-- Opening Marker --

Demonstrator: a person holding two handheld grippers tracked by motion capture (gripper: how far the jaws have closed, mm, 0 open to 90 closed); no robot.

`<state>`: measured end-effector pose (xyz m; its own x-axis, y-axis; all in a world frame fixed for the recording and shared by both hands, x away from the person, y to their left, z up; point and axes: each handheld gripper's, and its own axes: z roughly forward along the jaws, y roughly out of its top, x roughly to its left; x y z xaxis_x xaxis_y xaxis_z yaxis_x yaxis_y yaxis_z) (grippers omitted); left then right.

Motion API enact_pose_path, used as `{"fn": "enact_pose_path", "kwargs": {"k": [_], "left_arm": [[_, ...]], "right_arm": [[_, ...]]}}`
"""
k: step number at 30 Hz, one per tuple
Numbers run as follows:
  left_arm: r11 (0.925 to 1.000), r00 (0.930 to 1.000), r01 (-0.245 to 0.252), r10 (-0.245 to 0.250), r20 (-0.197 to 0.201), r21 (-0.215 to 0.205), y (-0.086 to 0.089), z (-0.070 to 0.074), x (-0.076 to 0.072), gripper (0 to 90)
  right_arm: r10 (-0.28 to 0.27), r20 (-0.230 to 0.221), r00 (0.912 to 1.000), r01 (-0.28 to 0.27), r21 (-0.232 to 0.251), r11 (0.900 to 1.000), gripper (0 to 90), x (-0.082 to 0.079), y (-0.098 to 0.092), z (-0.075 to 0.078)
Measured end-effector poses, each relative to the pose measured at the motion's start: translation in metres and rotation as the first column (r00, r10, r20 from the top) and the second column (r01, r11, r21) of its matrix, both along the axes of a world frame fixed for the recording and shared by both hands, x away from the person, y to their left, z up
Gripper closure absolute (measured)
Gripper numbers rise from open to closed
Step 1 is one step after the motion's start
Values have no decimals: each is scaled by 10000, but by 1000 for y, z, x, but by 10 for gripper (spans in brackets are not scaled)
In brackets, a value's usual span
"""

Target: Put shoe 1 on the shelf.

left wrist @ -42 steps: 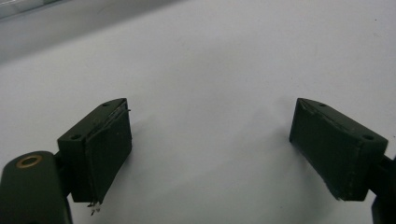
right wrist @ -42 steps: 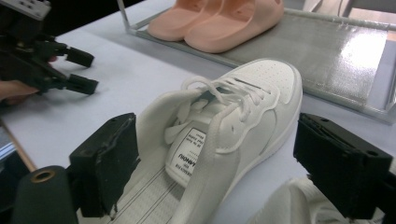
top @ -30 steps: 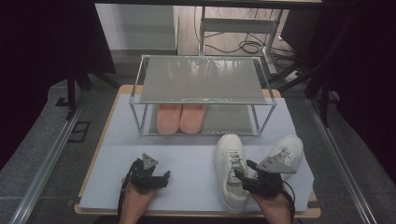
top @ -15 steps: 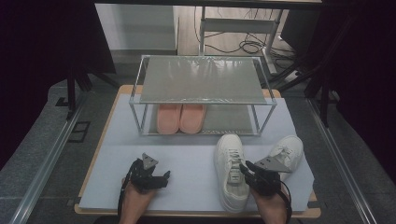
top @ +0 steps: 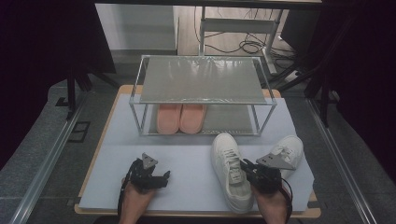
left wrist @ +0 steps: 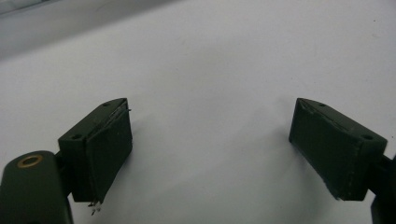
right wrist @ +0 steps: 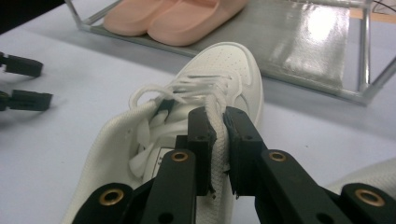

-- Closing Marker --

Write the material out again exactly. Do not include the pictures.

Reply:
Demonstrator: a person holding two handheld grippers tracked by motion capture (gripper: how far the jaws have closed, mm, 0 open to 90 closed); no robot.

`<state>`: measured end-effector pose (xyz m; its own x-axis, y-axis; all in a world frame fixed for the recording and shared by both hands, x away from the person, y to their left, z up; point and axes: each handheld gripper's, and its own axes: z roughly forward along the jaws, y roughly out of its top, x roughly to its left; x y z xaxis_x xaxis_y xaxis_z yaxis_x yaxis_y yaxis_z) (grippers omitted); left then right.

Motion API enact_pose_path, used as `{"fn": "enact_pose_path", "kwargs": {"k": [_], "left_arm": [[_, ...]], "right_arm": [[_, ...]]}}`
"""
k: step number at 30 Hz, one per tuple
Numbers run as follows:
  left_arm: r11 (0.925 to 1.000), r00 (0.930 to 1.000), r01 (-0.245 to 0.252), r10 (-0.245 to 0.250), r20 (-0.197 to 0.201), r21 (-0.215 to 0.205), y (-0.086 to 0.089), z (-0.070 to 0.074), x (-0.076 to 0.072), gripper (0 to 90)
  right_arm: r10 (-0.28 to 0.27), r20 (-0.230 to 0.221), r00 (0.912 to 1.000), r01 (-0.28 to 0.27), r21 (-0.232 to 0.251), r11 (0.900 to 1.000), gripper (0 to 90), x (-0.082 to 0.079), y (-0.098 to 0.092), z (-0.075 to 0.078)
Measured end-effector poses, each relative to the pose measured at the motion's start: translation in metres and rotation as the first column (r00, r10, r20 from the top) and the second column (r01, r11, r21) of its matrix, both along the axes of a world frame fixed for the recording and shared by both hands, x away from the person, y to their left, z up
Gripper closure absolute (measured)
Gripper numbers rise from open to closed
Step 1 is one step after the motion's start
Values have no decimals: each is scaled by 10000, but by 1000 for y, z, x, but by 10 for gripper (spans in brackets are not scaled)
In brackets, a value's usual span
"""

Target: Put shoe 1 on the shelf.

left wrist @ -42 steps: 
right wrist @ -42 steps: 
top @ -30 steps: 
top @ -15 steps: 
top @ +0 steps: 
left wrist @ +0 steps: 
right wrist @ +0 steps: 

No additional output is expected for this exercise.